HTTP Route Injection

from typing import Annotated
from fastapi import Header
from wireup import Inject, Injected


@app.get("/users")
async def users(
    # Inject services
    service: Injected[UserService],
    # Inject config values
    is_debug: Annotated[bool, Inject(config="debug")],
    # Regular FastAPI dependencies still work
    user_agent: Annotated[str | None, Header()] = None,
): ...

WebSocket Route Injection

from fastapi import WebSocket
from wireup import Injected


@app.websocket("/ws")
async def ws(
    websocket: WebSocket,
    greeter: Injected[GreeterService],
): ...

For injecting fastapi.Request and fastapi.WebSocket into scoped services, see Request and WebSocket Context in Services.

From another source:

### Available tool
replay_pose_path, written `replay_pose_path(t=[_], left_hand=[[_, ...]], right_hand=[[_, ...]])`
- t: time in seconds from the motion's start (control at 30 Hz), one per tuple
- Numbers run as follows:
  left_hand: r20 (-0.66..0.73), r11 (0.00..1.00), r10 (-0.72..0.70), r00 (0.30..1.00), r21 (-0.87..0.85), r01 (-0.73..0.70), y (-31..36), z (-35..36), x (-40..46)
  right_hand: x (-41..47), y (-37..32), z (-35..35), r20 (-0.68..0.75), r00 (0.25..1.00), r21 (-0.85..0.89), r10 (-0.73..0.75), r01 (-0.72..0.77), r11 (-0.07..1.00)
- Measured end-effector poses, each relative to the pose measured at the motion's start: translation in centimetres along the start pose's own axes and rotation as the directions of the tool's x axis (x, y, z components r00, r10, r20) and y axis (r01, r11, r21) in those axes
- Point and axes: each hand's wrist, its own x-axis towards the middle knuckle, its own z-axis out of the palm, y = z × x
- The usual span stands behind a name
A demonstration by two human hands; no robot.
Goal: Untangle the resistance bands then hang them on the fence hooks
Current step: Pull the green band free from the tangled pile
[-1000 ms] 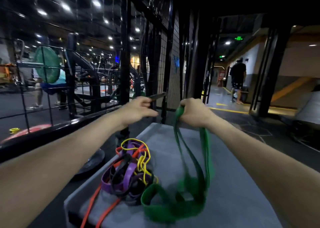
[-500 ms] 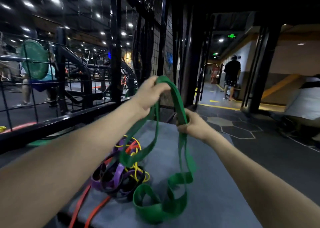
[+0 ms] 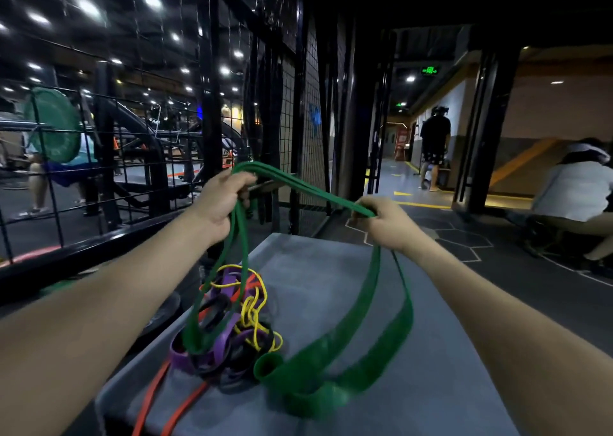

Improve Injection Performance

Use WireupRoute as the route_class for your FastAPI routers to improve injection performance.

from wireup.integration.fastapi import WireupRoute

router = fastapi.APIRouter(route_class=WireupRoute)

By default, FastAPI inspects every route parameter and will try to resolve even those meant only for Wireup. WireupRoute hides Wireup-specific parameter names (Injected[...], Annotated[..., Inject(...)]) from FastAPI, avoiding duplicated processing.

It is an optional optimization and not required for injection to work, but recommended for better performance. Set it on every router individually that uses Wireup injection.